Usain Bolt continua a correr contra o tempo — pelo menos na imaginação. Aos 40 anos, o antigo velocista jamaicano, recordista mundial dos 100 e 200 metros, acredita que, se tivesse competido com as pistas atuais e a nova geração de sapatilhas, poderia ter levado ainda mais longe as marcas que ajudou a tornar lendárias.
Em entrevista à Gazzetta dello Sport, Bolt foi direto ao falar do que poderia ter feito com as condições atuais. «Teria corrido algo mais perto dos 9,40 segundos nos 100 metros. E nos 200 metros talvez abaixo dos 19 segundos, uma marca que teria realmente gostado de conseguir», afirmou.
O jamaicano mantém, contudo, uma certeza: os seus recordes continuam longe de estar ameaçados. «Não em breve, não vejo ninguém capaz», garantiu, antes de deixar uma curiosa ressalva: «Mas tenho dois filhos...».
Bolt mantém os máximos mundiais de 9,58 segundos nos 100 metros e 19,19 nos 200 metros, ambos estabelecidos em 2009.
«Diria ao jovem Usain para se esforçar mais»

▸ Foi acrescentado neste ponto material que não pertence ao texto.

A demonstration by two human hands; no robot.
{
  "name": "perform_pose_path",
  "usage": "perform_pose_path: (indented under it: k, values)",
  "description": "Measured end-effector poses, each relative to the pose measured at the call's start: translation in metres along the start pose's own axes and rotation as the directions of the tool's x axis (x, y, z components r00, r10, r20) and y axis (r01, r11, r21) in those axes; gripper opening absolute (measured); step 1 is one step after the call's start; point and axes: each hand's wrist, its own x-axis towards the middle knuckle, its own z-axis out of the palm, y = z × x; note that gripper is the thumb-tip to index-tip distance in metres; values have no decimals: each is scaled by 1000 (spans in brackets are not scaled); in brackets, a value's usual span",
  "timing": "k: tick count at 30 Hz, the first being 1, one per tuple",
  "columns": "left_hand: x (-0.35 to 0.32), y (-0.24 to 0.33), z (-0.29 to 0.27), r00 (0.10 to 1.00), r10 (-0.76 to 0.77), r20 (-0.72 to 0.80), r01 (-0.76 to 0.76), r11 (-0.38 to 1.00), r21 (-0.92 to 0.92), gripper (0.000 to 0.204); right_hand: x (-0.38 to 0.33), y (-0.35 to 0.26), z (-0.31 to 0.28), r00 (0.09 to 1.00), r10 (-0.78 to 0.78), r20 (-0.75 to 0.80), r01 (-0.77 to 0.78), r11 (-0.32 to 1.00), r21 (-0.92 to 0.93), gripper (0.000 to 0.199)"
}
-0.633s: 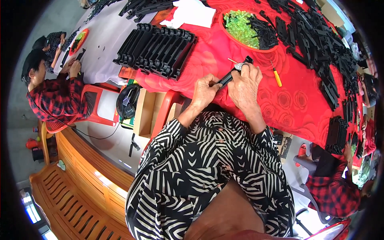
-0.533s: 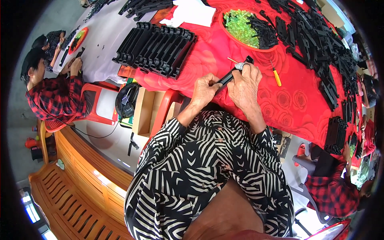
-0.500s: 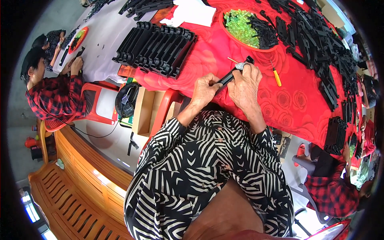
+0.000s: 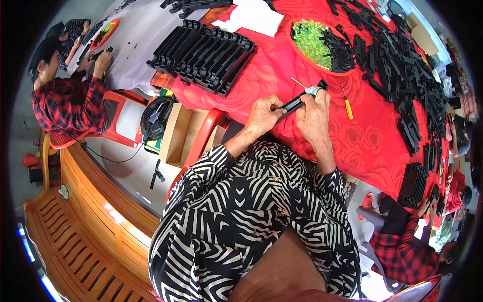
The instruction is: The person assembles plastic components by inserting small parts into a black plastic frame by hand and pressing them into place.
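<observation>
My left hand (image 4: pixel 262 117) grips the near end of a long black plastic part (image 4: pixel 296 103) held just above the red tablecloth (image 4: pixel 282 70). My right hand (image 4: pixel 314 113) closes over the part's far end, where a small silvery piece shows at its fingertips. A thin stick lies just beyond the hands. An orange-handled screwdriver (image 4: pixel 347 108) rests on the cloth to the right of my right hand.
A row of black parts (image 4: pixel 204 48) stands stacked at the left of the table. A red bowl (image 4: pixel 322 43) holds green pieces and black parts. Many black parts (image 4: pixel 402 70) cover the right side. People in red plaid sit at left (image 4: pixel 68 103) and lower right (image 4: pixel 402 249).
</observation>
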Motion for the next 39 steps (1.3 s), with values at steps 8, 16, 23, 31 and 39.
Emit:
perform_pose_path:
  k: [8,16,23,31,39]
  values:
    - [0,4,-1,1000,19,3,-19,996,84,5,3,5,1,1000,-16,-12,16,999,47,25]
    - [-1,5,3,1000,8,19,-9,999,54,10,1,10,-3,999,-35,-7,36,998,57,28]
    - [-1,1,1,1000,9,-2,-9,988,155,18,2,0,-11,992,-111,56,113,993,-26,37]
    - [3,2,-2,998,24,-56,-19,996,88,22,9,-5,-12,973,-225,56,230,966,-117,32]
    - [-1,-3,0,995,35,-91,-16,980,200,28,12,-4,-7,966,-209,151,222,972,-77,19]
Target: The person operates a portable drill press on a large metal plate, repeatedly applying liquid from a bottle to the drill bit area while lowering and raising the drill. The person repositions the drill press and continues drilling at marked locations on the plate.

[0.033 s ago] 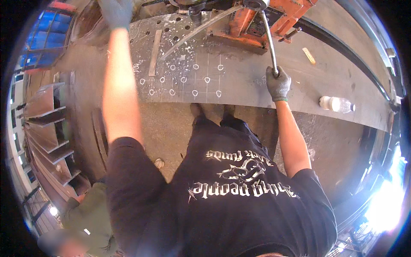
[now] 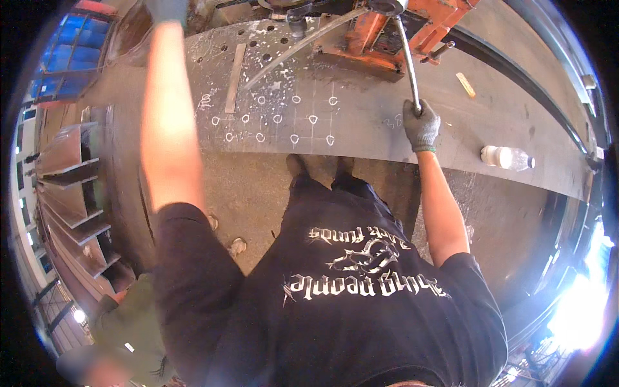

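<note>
My right hand point(image 2: 422, 125), in a grey glove with a green cuff, is closed around the lower end of a metal lever point(image 2: 407, 61). The lever runs up to a round hub on an orange machine point(image 2: 377, 42), which stands on a dark steel plate point(image 2: 367, 109). Stretched far to the left, my gloved left hand point(image 2: 166, 9) is blurred and cut off by the top edge, so its fingers do not show. White chalk circles and lines mark the plate, with several drilled holes farther back. A flat metal strip point(image 2: 235, 77) and a hose point(image 2: 290, 55) lie on it.
A plastic bottle point(image 2: 507, 157) lies on the plate at right, with a small yellow piece point(image 2: 465, 84) farther back. Steel sections point(image 2: 71, 187) are stacked at left, near blue drums point(image 2: 74, 55). A person in a green top point(image 2: 132, 322) is at lower left.
My left hand and forearm have swung slightly left and farther toward the top edge. The right hand keeps its hold on the lever, shifted very slightly right.
</note>
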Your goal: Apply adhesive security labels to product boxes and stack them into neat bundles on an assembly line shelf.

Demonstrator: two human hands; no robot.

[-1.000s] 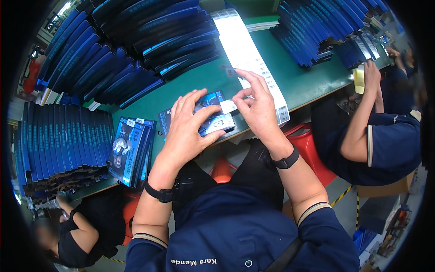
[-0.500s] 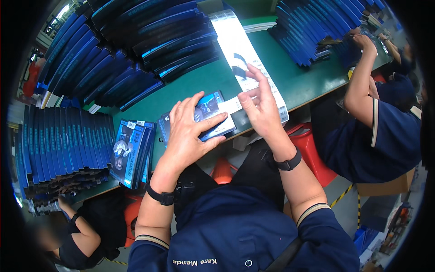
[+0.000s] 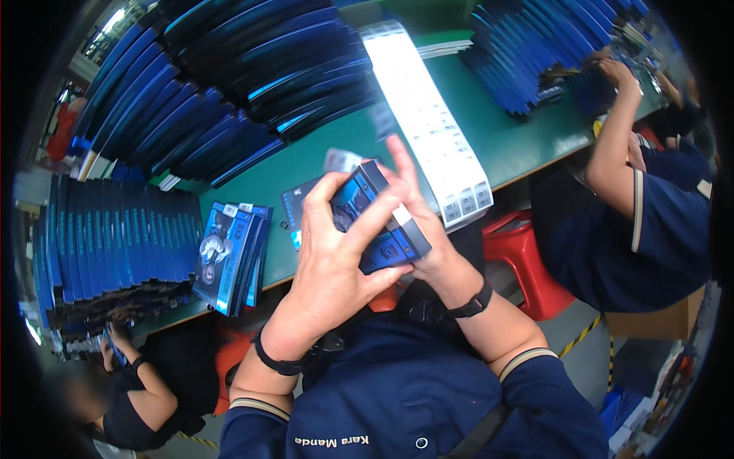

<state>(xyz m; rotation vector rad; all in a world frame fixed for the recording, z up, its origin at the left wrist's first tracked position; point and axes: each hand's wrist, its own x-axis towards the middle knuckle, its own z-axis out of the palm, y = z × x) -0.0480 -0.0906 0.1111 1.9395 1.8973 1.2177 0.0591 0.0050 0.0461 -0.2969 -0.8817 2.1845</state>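
Note:
A flat black-and-blue printed box is raised and tilted over the table's near edge. My left hand is closed on it, fingers across the printed face and thumb along the lower edge. Against its far right side rests my right hand, partly hidden behind the box, with the index finger stretched out. A small white label lies at the box's side edge, close to the right hand. At the right index fingertip is a blurred pale label. Right of the hands stretches a long white strip of labels.
Behind the hands another dark box lies on the green table. A few boxes lean at the left, beside packed rows. More stacks stand at the back. Co-workers sit at both sides; a red stool stands right.
The box has come up off the table and tilted, between both hands. My right hand has moved left from the label strip to the box's side.

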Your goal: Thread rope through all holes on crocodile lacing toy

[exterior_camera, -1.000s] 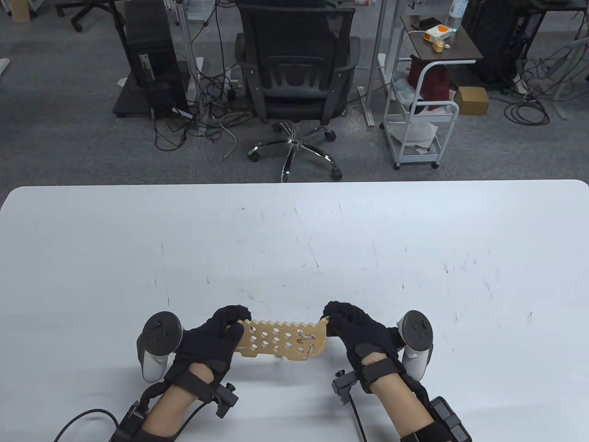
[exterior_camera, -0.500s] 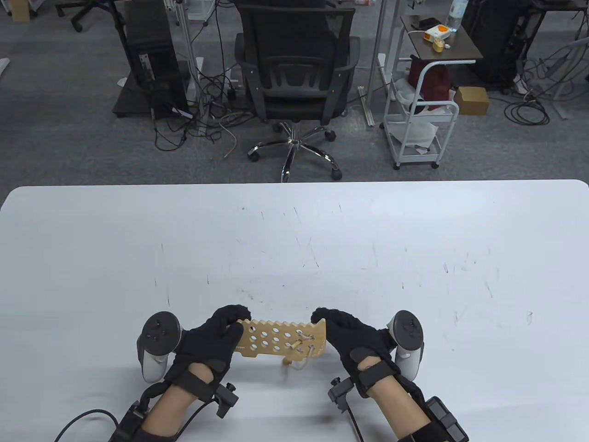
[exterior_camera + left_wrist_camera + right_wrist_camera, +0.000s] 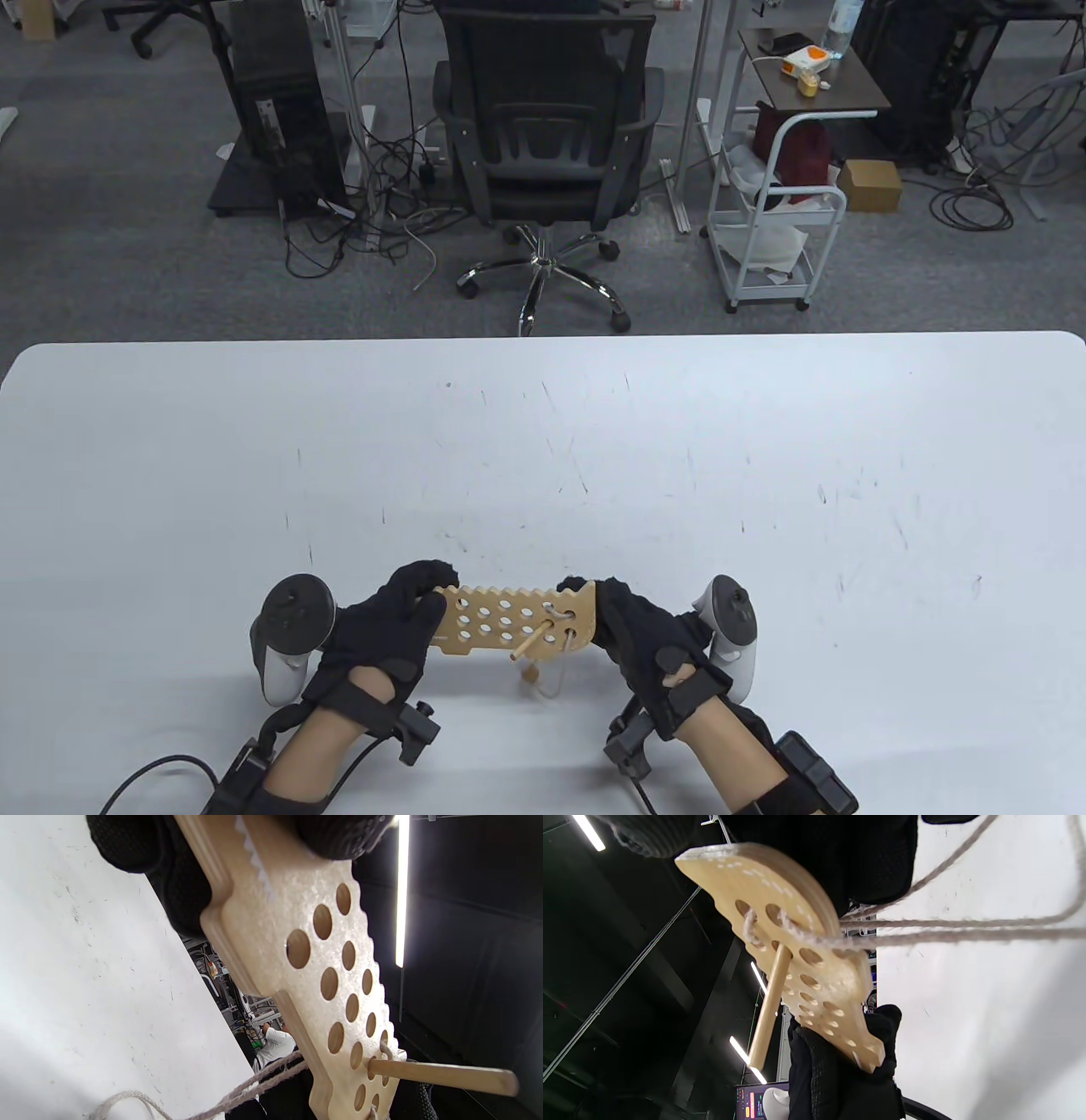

Bolt também aproveitou a entrevista para olhar para trás e identificar aquilo que faria de forma diferente. Se pudesse aconselhar o jovem Usain, a mensagem seria simples: trabalhar mais. «Diria ao jovem Usain para se esforçar mais. Enganei-me ao pensar que o talento era suficiente. Se tivesse acreditado nisso, os meus primeiros Jogos Olímpicos, Atenas 2004, teriam sido diferentes», recordou.
Se pudesse viajar no tempo para enfrentar atletas de outra geração, Bolt escolheria dois nomes. «Maurice Greene, porque era um showman, e Michael Johnson, porque dominava», disse.
Entre os atletas da atualidade, preferiu não eleger apenas um, mas destacou alguns compatriotas: «Há muitíssimos e, para não ofender ninguém, mencionarei alguns dos meus compatriotas velocistas: Oblique Seville, campeão do mundo nos 100 metros, e as gémeas Tia e Tina Clayton.»
Bolt falou ainda sobre o peso de ser considerado uma lenda do desporto. «Significa estar ao mesmo nível de campeões como Muhammad Ali e Pelé. É um efeito extraordinário», afirmou. E se o futuro do atletismo passar por corridas entre robôs? Bolt não parece particularmente convencido. «Divertidas, mas não me entusiasmaram demasiado», confessou.